Dans un pays encore très inégalitaire, la feuille de route de Dilma Rousseff est la lutte contre les inégalités sociales. Comment cela se traduit-il dans la politique culturelle ?
Nos deux dernières actions en sont de bons exemples. Le vale-cultura (1), d’abord, donne à ceux qui n’en ont pas les moyens d’accéder à la culture. Les centres éducatifs unifiés (CEUs), répondent au problème de tissu culturel dans les zones défavorisées : on identifie une spécialité, un talent de la région ou du quartier, et ses vecteurs : institution, école, atelier, ce que notre cartographie appelle les « points de culture ». Les CEUs sont des structures qui permettent de les développer. Ainsi, on renforce l’identité culturelle du lieu avec des éléments locaux. C’est à cette condition que la culture est un facteur de développement durable. Il y a aujourd’hui près de 3 000 points de culture référencés.
C’est aussi un moyen de lutter contre l’inégalité des territoires en termes de culture ?
Évidemment. Dans cette optique, la modification de la loi Rouanet [l’équivalent de la loi Aillagon pour le mécénat, ndlr] devrait aussi déboucher sur un meilleur équilibre territorial, en incitant les entreprises à financer des projets en zones prioritaires. C’est aussi le rôle des états : le Système national de la culture, en cours d’adoption par les régions, redéfinit le pacte fédéral et les attributions locales en matière de culture.
Après des décennies de politiques en faveur de la production, est-ce un changement idéologique ?
Nous continuons à encourager la création en facilitant les mécanismes de production. Mais en effet, cette politique de la demande est une posture nouvelle qui suit la ligne du Parti des travailleurs. C’est aussi lié à mon histoire politique personnelle, à la mairie de São Paulo comme au ministère du Tourisme.
En 2013, le programme de grands travaux pour la préservation des villes historiques a enfin démarré. Où en est-il ?
Le programme « villes historiques » du second Programme d’accélération de la croissance (PAC 2, voir page 22) est le plus gros investissement jamais réalisé par un gouvernement fédéral en matière de culture : 1,6 milliard de réaux (556 millions d’euros) investis dans 44 villes. L’enjeu historique, technique et financier est tel que les procédures sont longues pour lancer plus de 420 interventions dans le pays. Mais selon l’Institut de protection du patrimoine historique et artistique (l’Iphan), nous sommes dans les délais, avec dix chantiers majeurs lancés.

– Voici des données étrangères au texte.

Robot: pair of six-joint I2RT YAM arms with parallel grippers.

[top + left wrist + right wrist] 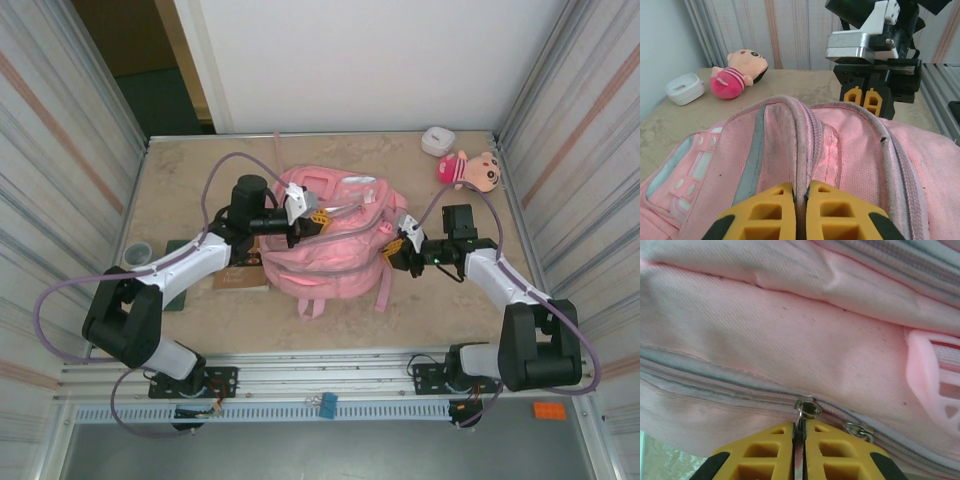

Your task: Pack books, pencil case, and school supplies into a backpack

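The pink backpack is seen lying in the middle of the desk. Its top handle is pinched tight between the left fingers, with hardly any gap showing. At the backpack's right side, a metal zipper pull is clamped between the right fingers, drawn narrow. The book is spotted flat on the desk, just left of the backpack, partly hidden under the left arm.
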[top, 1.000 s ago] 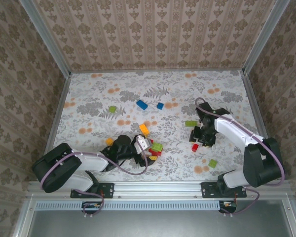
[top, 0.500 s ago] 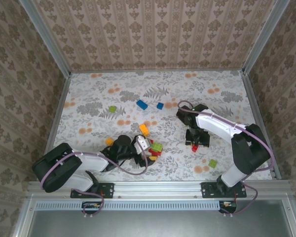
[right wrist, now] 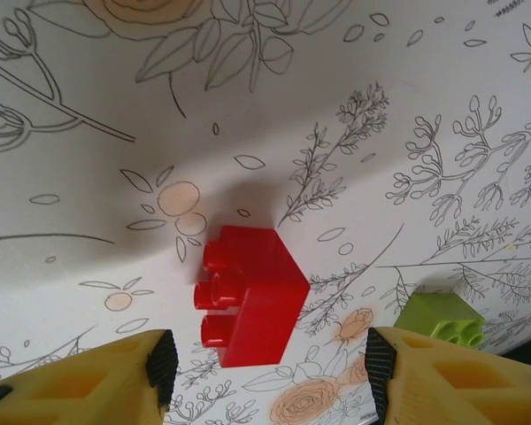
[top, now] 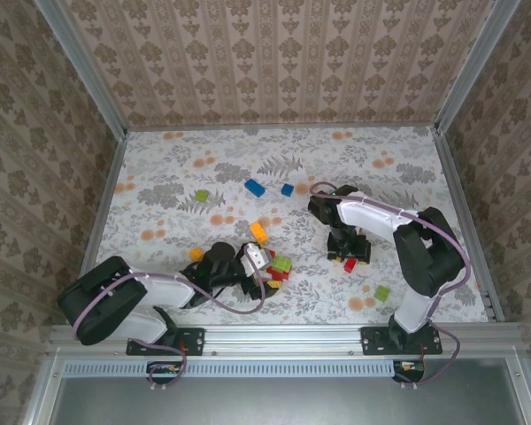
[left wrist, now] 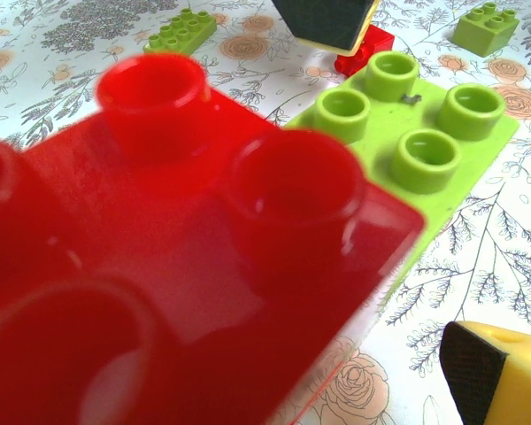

Notons que 300 millions (90 millions d’euros) supplémentaires sont alloués aux particuliers dont la maison est classée. À Salvador, la mesure devrait permettre de redonner enfin son éclat au Pelourinho, joyau de notre pays. Et par la même occasion de faire changer les mentalités des Brésiliens envers le patrimoine dont ils sont responsables.
Allez-vous financer l’ouverture de nouveaux musées ?
Le Musée afro-brésilien ouvrira prochainement à Brasília. Il vient compléter la mission du Musée Afro-Brasil de São Paulo, en contant une histoire de l’esclavage encore trop peu visible dans notre pays. Aujourd’hui, 52 % de la population se dit afro-descendante. Notre célèbre musique, que nous aimons, produisons et dansons est fondamentalement africaine. Sur les 10 millions d’africains venus avec l’esclavage, 5 millions sont restés au Brésil, quand on parle de 300 000 aux États-Unis. Il faut garder ce chiffre en tête quand on fait de la politique culturelle au Brésil. Par ailleurs, nous « fédéralisons » deux musées régionaux en délicatesse, à Brasília et Salvador.
Les budgets d’acquisition des musées publics sont faibles, cela va-t-il évoluer ?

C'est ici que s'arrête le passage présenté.